Task instructions:
Up to and including the final line, please copy every line exactly, starting from the one that contains "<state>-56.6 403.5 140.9" in the material below.

Supplied information:

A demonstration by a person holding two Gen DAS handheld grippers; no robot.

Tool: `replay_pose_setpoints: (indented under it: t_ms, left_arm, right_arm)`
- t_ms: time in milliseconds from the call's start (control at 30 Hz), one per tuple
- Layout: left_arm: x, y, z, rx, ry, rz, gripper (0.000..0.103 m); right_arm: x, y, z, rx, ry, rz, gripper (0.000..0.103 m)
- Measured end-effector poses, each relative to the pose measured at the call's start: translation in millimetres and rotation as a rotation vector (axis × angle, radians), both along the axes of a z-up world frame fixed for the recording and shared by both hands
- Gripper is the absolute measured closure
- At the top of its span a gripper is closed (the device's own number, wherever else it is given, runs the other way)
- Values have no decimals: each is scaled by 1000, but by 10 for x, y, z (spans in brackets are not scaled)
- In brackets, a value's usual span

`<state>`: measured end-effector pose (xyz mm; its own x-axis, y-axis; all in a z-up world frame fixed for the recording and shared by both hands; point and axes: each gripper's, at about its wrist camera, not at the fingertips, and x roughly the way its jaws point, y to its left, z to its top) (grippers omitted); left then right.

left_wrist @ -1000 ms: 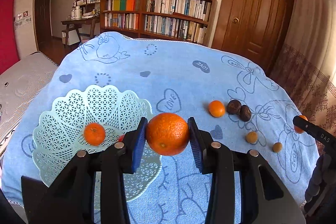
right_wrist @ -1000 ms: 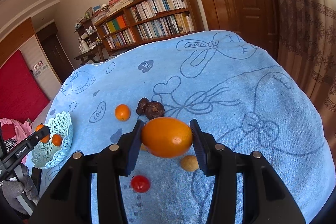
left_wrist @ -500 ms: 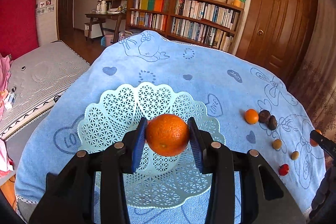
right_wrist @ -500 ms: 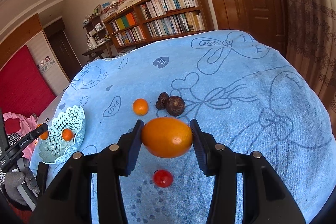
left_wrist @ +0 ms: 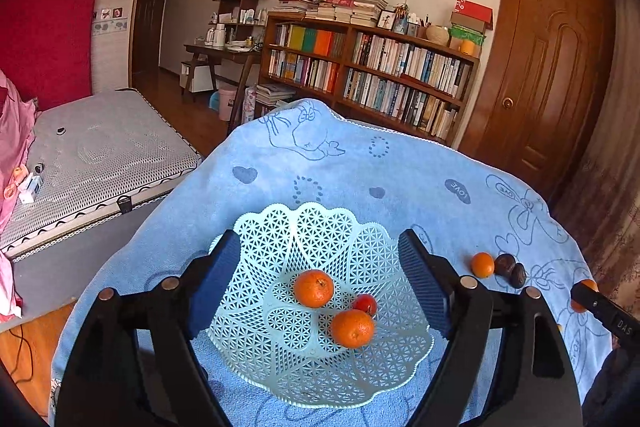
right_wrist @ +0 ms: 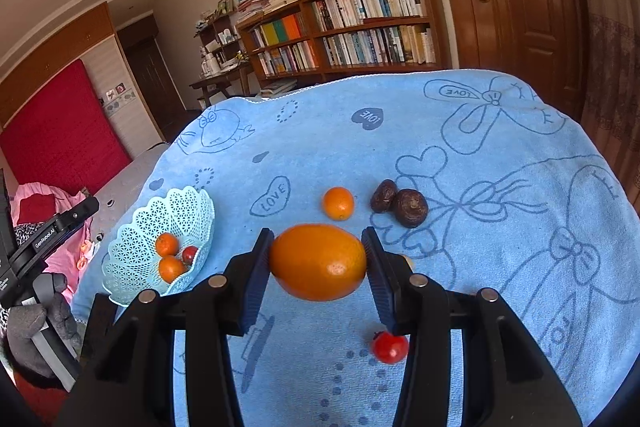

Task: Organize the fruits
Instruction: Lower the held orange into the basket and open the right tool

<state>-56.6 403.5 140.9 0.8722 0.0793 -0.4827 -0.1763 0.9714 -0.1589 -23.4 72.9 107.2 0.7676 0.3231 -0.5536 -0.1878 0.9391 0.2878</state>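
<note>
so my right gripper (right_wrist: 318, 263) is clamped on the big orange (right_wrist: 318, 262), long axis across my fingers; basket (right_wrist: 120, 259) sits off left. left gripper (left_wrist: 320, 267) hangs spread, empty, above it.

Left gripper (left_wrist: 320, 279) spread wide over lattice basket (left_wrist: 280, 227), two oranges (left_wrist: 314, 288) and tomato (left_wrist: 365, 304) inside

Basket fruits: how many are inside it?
3. Two oranges, one at the back and one in front, plus a small red fruit between them in the basket. None looks hidden.
</note>
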Motion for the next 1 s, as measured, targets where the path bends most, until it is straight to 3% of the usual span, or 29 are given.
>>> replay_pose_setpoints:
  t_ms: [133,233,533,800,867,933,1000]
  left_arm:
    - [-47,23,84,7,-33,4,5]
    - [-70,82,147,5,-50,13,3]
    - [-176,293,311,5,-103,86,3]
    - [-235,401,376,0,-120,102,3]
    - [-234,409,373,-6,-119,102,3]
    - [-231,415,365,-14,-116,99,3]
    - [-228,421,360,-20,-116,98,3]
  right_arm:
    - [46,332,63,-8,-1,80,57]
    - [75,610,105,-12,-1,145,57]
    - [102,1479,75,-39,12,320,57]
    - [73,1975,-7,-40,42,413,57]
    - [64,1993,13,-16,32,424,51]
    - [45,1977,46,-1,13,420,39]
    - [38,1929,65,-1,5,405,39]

Solution to the exercise:
<state>-56.6 403.5 140.9 0.8722 0.0793 -0.4827 -0.1763 0.9714 -0.1589 -23.4 72.9 107.2 0.7676 0.3231 -0.5536 -0.1878 0.9391 0.2878</state>
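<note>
so my right gripper (right_wrist: 318, 263) is clamped on the big orange (right_wrist: 318, 262), long axis across my fingers; basket (right_wrist: 120, 259) sits off left. left gripper (left_wrist: 320, 267) hangs spread, empty, above it.

Left gripper (left_wrist: 320, 279) spread wide over lattice basket (left_wrist: 280, 227), two oranges (left_wrist: 314, 288) and tomato (left_wrist: 365, 304) inside

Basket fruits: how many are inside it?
3. Two oranges, one at the back and one in front, plus a small red fruit between them in the basket. None looks hidden.
</note>
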Motion for the next 1 s, as measured, targets where the path bends most, until it is straight to 3% of the usual span, or 29 are given.
>>> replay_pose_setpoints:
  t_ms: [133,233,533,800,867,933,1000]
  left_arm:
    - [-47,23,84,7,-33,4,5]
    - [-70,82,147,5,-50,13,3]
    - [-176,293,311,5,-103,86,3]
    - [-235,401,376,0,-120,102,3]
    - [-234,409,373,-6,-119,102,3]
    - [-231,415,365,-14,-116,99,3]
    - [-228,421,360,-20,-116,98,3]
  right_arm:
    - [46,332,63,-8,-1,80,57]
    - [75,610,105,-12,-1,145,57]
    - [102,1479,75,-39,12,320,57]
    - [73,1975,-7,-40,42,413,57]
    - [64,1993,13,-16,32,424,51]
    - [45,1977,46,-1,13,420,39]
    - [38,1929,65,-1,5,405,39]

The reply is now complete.